В общем, так. У человека есть глаза, поэтому ему нужны картины, есть уши – потому музыка, есть ощупь – нужна скульптура, есть тело – пойдемте на балет. Человек умеет болтать, так почему бы ему не иметь литературу – такую же болтливую. Но живописцы с прямым жизнеподобием разобрались давно и успешно, а глаза глазами так и остались, что уж говорить о музыке. У картин ведь почти нет авторов – тем более у музыки, где нет даже рамки, к которой имя прицепить, и никому нет дела до того, за кого на каких выборах голосовал Энди Уорхол.

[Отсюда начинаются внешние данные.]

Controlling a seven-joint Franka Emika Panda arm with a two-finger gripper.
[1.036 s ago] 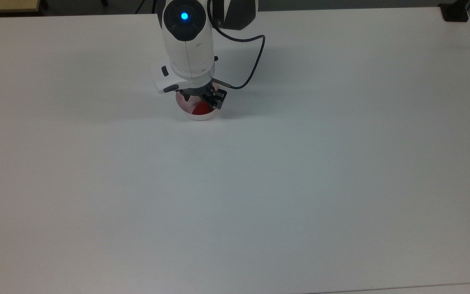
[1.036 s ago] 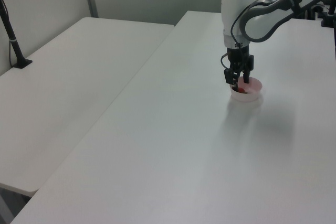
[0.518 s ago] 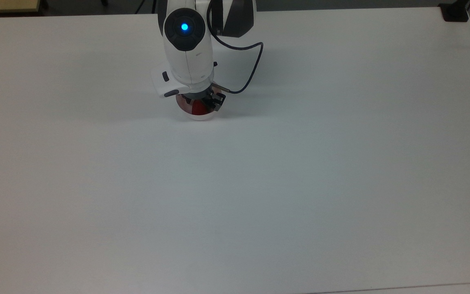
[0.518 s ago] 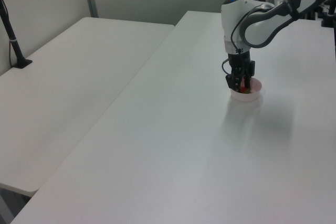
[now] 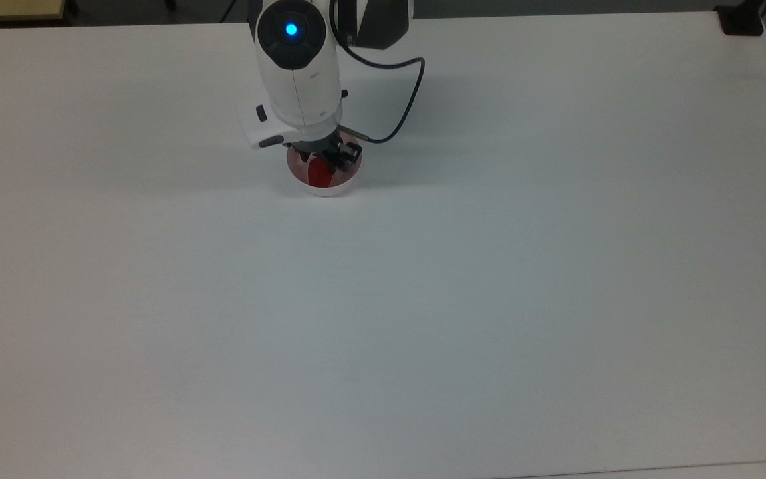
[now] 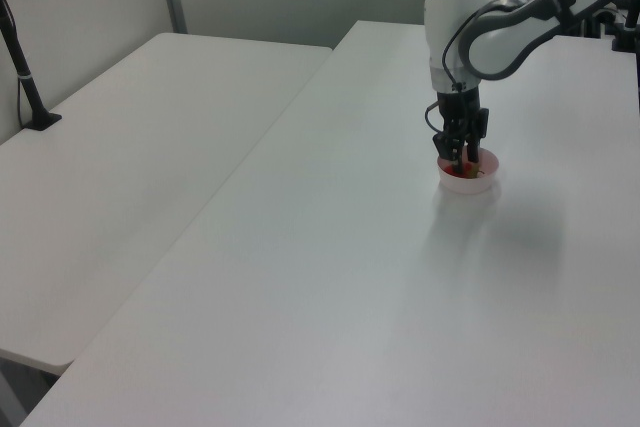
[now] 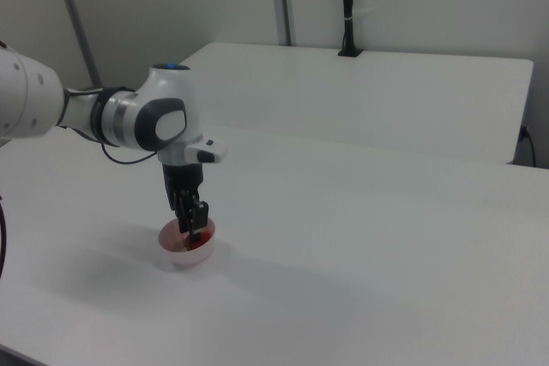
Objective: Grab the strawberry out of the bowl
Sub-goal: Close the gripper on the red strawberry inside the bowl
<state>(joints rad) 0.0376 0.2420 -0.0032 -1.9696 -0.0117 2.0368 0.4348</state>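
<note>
Red against pale pink, the strawberry (image 5: 320, 172) lay in the bowl (image 5: 324, 189) on my white counter (image 5: 423, 299). My hand (image 5: 321, 161) reached down into the bowl, fingers clamped on the strawberry.

bowl (image 5: 323, 186): on table (image 5: 489, 299), toward the top view's upper left | strawberry (image 5: 320, 173): inside bowl | gripper (image 5: 320, 159): directly above bowl, fingers reaching down into it on either side of strawberry | second table (image 6: 130, 167): beside bowl's table, on the left view's left
</note>
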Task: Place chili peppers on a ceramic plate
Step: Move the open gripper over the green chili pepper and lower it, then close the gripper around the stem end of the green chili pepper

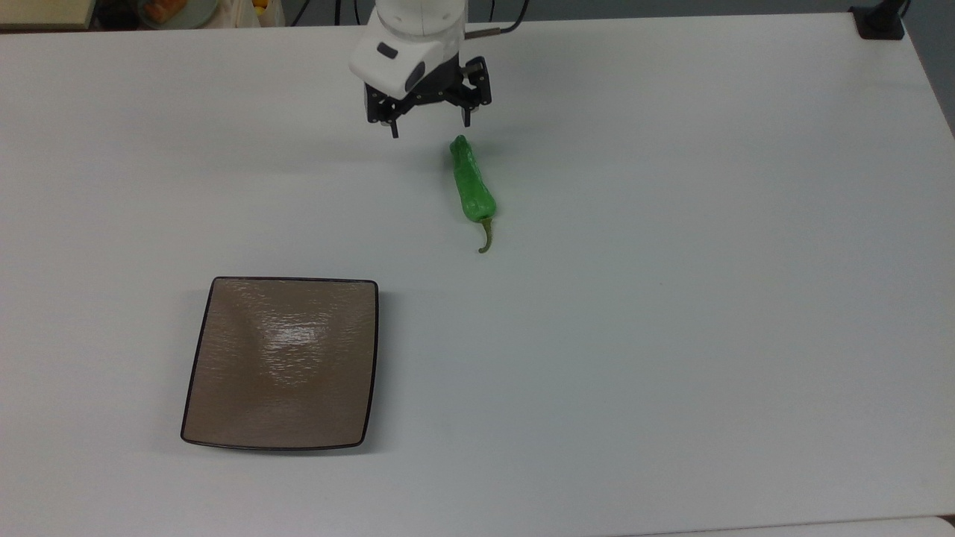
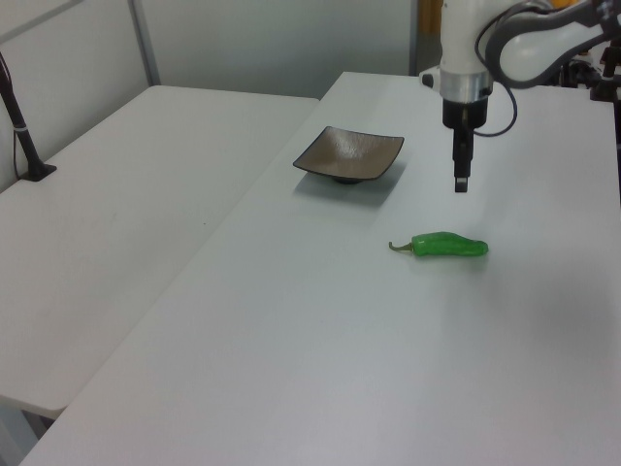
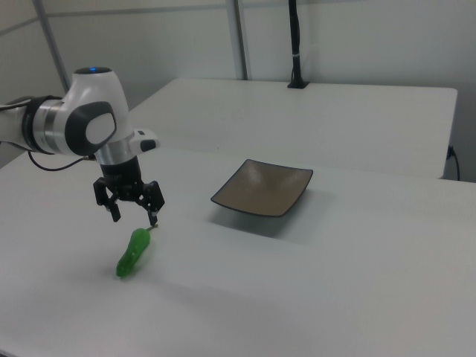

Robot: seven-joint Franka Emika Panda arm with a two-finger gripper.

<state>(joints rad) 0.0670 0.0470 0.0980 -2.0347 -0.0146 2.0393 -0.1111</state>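
Green and glossy, the chili pepper (image 1: 471,183) lies flat on the white table (image 1: 671,298), its thin curved stem (image 1: 486,237) pointing toward the near edge in the top view. Well apart from it, toward the top view's near left, sits the ceramic plate (image 1: 282,363), square, taupe-brown, dark-rimmed and bare. The gripper (image 1: 430,125) hangs above the table just beyond the pepper's far tip, slightly to the top view's left, not touching it. Its fingers (image 3: 152,218) are spread wide and hold nothing. In the left view the fingertips stand clear of the tabletop.
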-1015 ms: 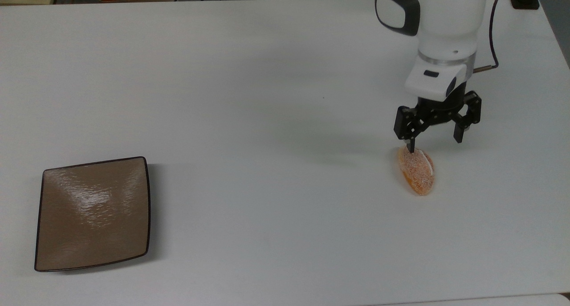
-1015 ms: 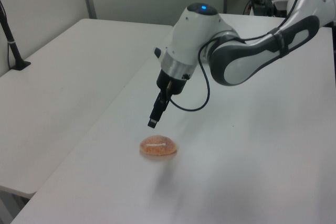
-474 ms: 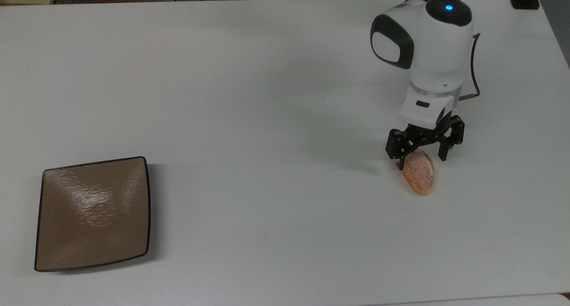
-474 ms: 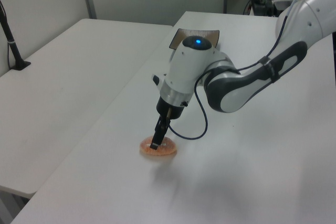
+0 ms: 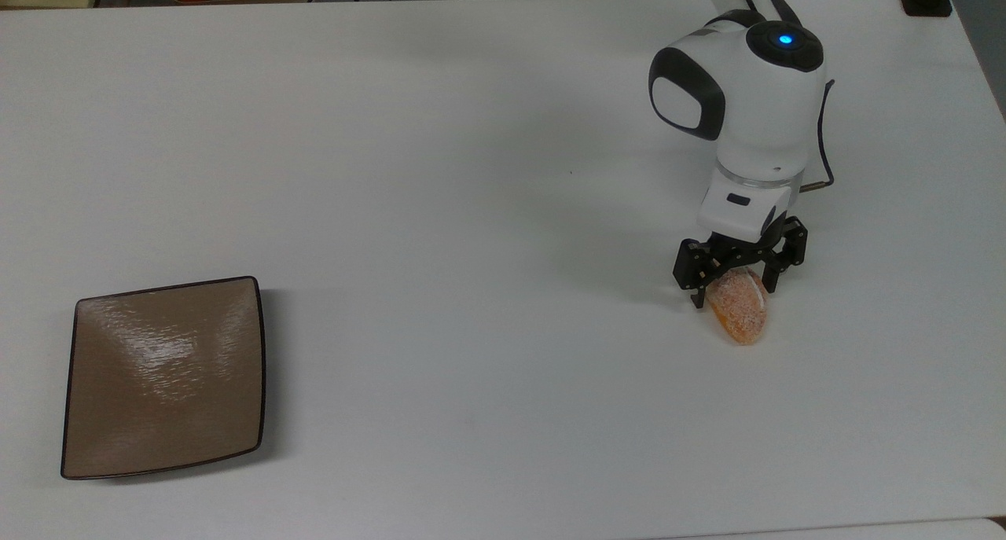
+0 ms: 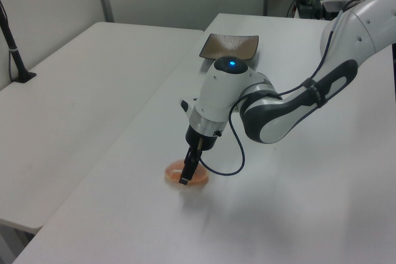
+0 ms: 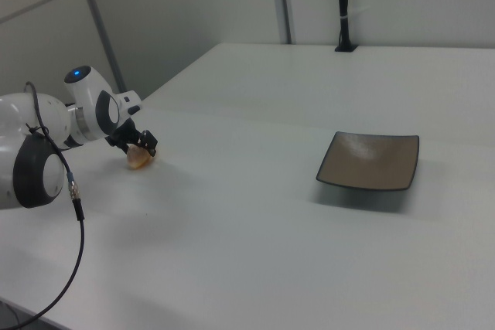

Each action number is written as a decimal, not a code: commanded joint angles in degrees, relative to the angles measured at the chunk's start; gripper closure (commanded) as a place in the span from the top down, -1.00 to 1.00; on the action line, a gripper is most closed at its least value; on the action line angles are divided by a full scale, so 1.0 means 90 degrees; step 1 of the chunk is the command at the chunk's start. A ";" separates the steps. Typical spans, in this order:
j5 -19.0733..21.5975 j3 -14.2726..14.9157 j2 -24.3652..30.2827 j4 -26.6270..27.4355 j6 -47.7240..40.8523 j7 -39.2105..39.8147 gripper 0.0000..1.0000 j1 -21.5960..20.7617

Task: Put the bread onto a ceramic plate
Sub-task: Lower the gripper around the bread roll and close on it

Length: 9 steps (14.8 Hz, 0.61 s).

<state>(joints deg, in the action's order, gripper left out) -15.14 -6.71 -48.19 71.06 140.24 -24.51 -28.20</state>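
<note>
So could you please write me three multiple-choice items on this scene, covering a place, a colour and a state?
1. In the top view, where is the ceramic plate?
A. lower left
B. upper right
C. centre

2. What colour is the bread?
A. green
B. orange-pink
C. black

3. What is the gripper doing?
A. carrying the bread above the plate
B. open, straddling the bread on the table
C. resting on the plate

Answers: 1 A, the plate sits at the top view's lower left; 2 B, its crust is orange-pink; 3 B, one finger stands on each side of the bread.
</note>
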 commanded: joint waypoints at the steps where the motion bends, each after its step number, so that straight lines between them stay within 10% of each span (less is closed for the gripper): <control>1: -0.0212 0.0013 -0.0007 0.0024 0.0081 -0.0167 0.29 -0.0030; 6: -0.0145 0.0003 0.0256 0.0190 0.0003 -0.0187 -0.53 0.0009; 9: -0.0056 0.0003 0.0860 0.0569 -0.0103 -0.0177 -0.65 0.0135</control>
<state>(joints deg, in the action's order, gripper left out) -15.59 -6.71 -47.30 71.11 140.24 -24.79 -27.99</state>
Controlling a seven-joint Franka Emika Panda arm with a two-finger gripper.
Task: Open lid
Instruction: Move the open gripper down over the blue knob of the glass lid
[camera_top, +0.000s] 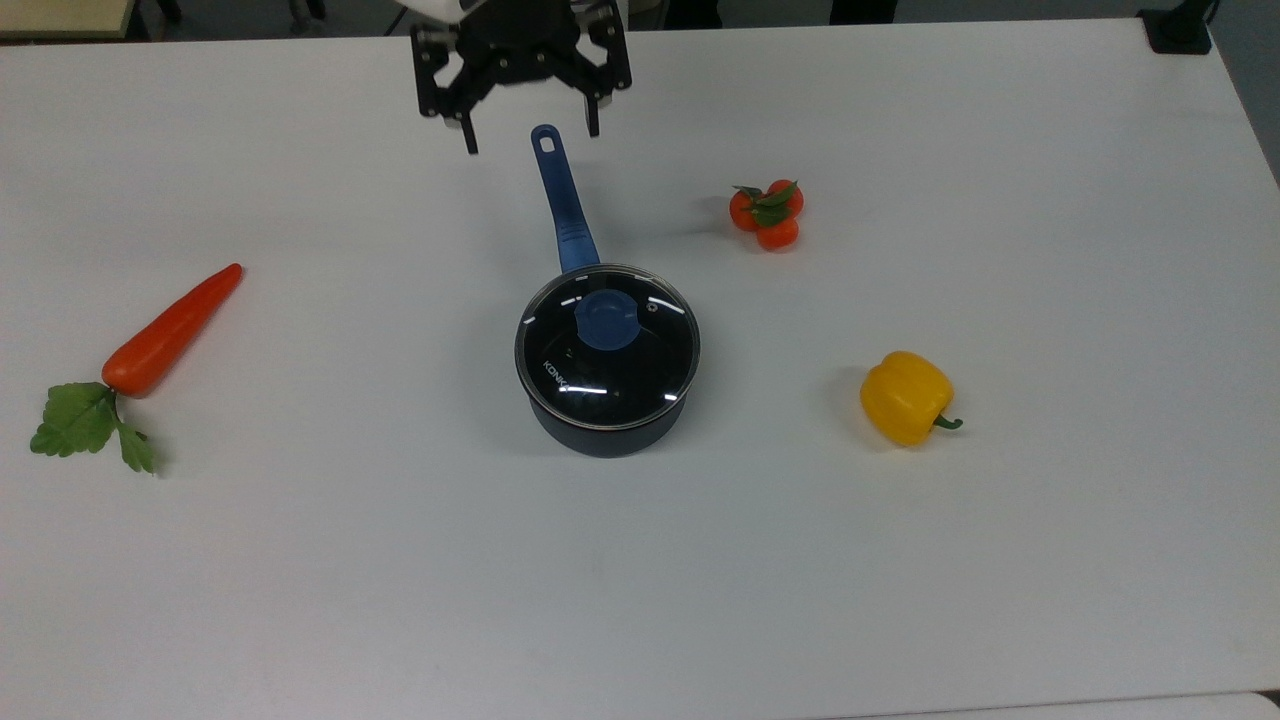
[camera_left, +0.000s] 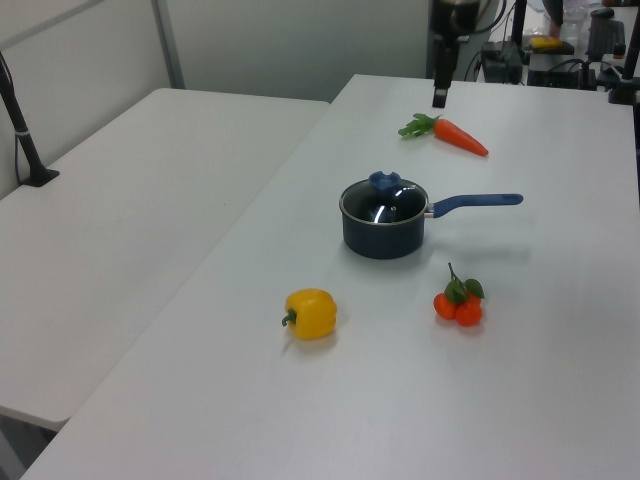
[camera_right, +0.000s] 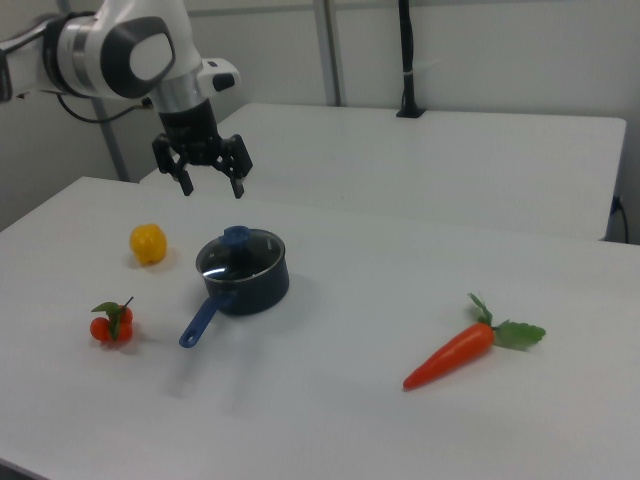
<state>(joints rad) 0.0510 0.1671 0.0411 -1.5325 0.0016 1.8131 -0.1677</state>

Литература же продолжает сверяться с птолемеевской, ренессансной моделью человека, тот в центре и все собой мерит, что уже нашло свое окончательное и высшее выражение в совке. У него есть глаза, уши, рот и лет семьдесят жизни – и он ходит по ней туда-сюда своими ногами, глядит своими глазами и своим языком излагает мысли об увиденном. Весь мир существует лишь для того, чтобы услышать, что человек про него думает. Все это сводится к пяти минутам у открытого окна, подойти к нему и высказаться – так думают читатели, писатели думают немного иначе, но и у них есть резоны использовать текст как стул, на который взобраться и изображать собой оттуда радиотрансляционную точку.
А все так просто: есть какое-то читающее сознание и в него запихивается нечто. Зачем стараться оформлять это нечто тем или иным конвенционально принятым образом – все равно это лишь способ втереться в доверие к этому сознанию, хотя никому не известно, как там все происходит. Тем более что и сам пишущий работает вовсе не с помощью своих представлений о тексте, пишет его не мыслями и идеями, а улицей, которую описывает, трамваем, который по ней дребезжит, используя помощь ангелов и злодеев, закатов над голубой речкой, передвижениями больших людских масс и техники – и тогда это называется войной. Работает куда сложнее, чем может себе вообразить. Но он привык к болтовне и бытовому использованию тех же самосвалов, трамваев, тех же, что и в его частной жизни, неба и дождя и не учитывает уже, что они имеют обыкновение быть сейчас, а не исключительно в хорошо прошедшем времени. Дождь прошел, и травка зеленеет веселей, но дождя уже нет. Почему бы, собственно, не писать самими желаниями это делать – разнообразие которых ничуть не меньше разнообразия красок в приличной лавке?